Directions for this task: Each line of the listing below that includes "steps" should be reported.

Supplied information:
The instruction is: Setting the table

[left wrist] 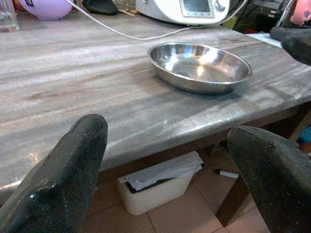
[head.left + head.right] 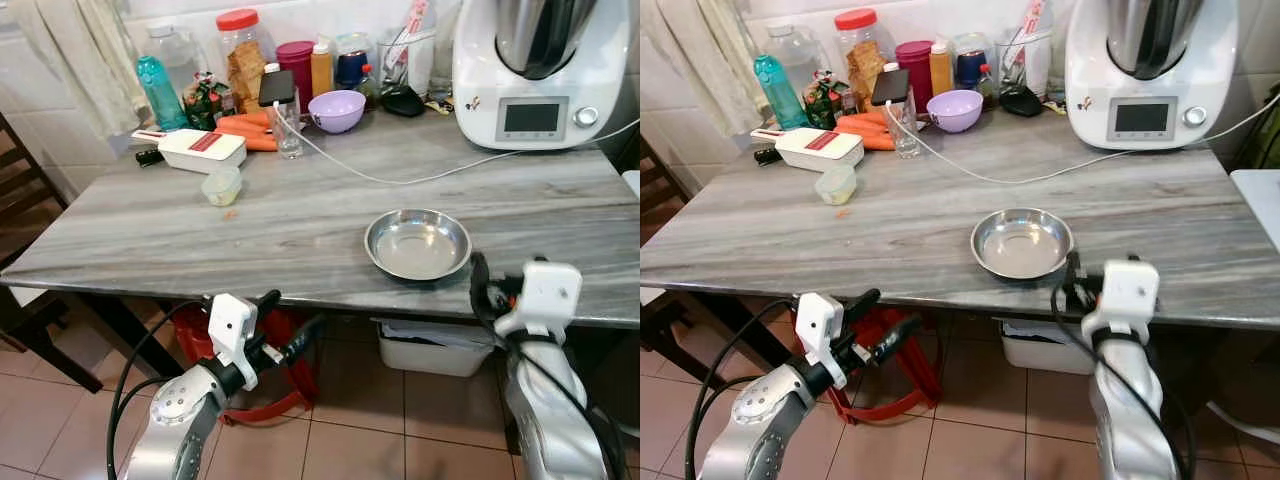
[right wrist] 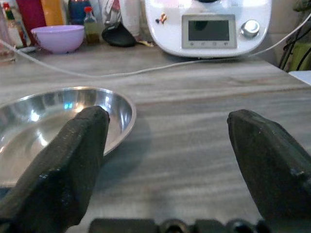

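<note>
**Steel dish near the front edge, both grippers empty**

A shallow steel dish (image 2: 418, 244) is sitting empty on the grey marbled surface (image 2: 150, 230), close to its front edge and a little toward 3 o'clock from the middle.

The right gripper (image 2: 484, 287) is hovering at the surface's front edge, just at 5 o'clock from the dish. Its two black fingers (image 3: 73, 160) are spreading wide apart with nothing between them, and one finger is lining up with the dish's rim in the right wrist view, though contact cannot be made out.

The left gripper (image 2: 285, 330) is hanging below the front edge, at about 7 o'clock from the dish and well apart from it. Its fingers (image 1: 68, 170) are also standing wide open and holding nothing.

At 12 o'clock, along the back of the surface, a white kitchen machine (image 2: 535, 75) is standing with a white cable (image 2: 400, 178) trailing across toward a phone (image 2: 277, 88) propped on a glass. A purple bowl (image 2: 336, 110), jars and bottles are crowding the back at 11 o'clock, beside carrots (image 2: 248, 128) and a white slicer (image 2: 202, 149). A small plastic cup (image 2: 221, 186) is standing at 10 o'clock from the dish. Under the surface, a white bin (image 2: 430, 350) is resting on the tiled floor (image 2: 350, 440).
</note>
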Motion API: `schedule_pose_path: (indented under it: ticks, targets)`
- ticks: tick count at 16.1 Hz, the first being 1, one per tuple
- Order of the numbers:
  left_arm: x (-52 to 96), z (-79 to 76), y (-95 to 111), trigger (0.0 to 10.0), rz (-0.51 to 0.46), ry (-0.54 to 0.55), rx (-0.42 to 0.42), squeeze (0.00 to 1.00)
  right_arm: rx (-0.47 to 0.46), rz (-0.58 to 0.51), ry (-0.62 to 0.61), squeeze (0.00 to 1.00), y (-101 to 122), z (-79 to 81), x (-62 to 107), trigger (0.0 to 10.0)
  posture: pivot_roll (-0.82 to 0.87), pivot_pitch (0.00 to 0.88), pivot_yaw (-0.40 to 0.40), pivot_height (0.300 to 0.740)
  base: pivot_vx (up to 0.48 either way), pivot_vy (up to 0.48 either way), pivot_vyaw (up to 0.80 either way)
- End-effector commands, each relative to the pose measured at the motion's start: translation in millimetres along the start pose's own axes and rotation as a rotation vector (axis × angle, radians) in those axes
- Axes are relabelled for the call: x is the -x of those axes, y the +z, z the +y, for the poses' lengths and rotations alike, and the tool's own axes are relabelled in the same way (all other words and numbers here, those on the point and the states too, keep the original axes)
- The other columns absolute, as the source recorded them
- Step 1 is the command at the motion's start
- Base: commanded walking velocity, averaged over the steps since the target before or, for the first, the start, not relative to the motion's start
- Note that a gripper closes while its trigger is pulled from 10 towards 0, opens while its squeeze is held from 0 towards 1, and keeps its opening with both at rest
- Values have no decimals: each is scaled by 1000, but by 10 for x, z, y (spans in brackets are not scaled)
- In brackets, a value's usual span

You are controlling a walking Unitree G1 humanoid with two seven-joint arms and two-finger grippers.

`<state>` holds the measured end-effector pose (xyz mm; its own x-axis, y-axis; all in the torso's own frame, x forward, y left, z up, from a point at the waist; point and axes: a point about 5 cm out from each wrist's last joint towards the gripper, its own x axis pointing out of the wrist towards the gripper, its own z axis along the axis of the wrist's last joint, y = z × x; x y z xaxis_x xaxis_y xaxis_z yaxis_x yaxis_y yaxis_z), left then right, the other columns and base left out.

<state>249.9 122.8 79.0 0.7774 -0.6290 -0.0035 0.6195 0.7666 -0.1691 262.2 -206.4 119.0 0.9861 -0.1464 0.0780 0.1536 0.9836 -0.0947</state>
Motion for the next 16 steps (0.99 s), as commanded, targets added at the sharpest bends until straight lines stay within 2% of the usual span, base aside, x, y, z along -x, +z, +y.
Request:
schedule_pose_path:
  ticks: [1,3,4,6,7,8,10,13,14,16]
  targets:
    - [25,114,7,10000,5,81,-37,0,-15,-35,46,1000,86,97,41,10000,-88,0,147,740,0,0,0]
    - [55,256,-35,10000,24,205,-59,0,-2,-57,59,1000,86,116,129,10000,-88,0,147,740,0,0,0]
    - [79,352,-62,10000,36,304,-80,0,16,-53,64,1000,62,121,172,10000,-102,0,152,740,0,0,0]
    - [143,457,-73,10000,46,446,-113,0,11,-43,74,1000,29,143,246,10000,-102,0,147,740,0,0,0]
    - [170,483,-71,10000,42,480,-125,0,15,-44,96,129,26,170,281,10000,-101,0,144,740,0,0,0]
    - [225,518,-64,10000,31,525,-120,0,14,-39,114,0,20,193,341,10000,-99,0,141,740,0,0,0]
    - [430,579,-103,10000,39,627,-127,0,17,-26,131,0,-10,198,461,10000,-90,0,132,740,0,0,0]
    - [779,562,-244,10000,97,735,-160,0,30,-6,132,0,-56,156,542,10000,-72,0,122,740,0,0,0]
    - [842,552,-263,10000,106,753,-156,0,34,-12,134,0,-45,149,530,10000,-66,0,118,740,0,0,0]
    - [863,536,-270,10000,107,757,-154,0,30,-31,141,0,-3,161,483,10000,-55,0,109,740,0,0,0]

Output for this exercise:
- Base: commanded walking velocity, averaged over the steps since the target before or, for the first, the start, not relative to the motion's start
Motion for the next 16 steps (0.99 s), as commanded, targets added at the sharpest bends until straight lines stay within 2% of the usual span, base aside, x, y, z along -x, +z, +y.

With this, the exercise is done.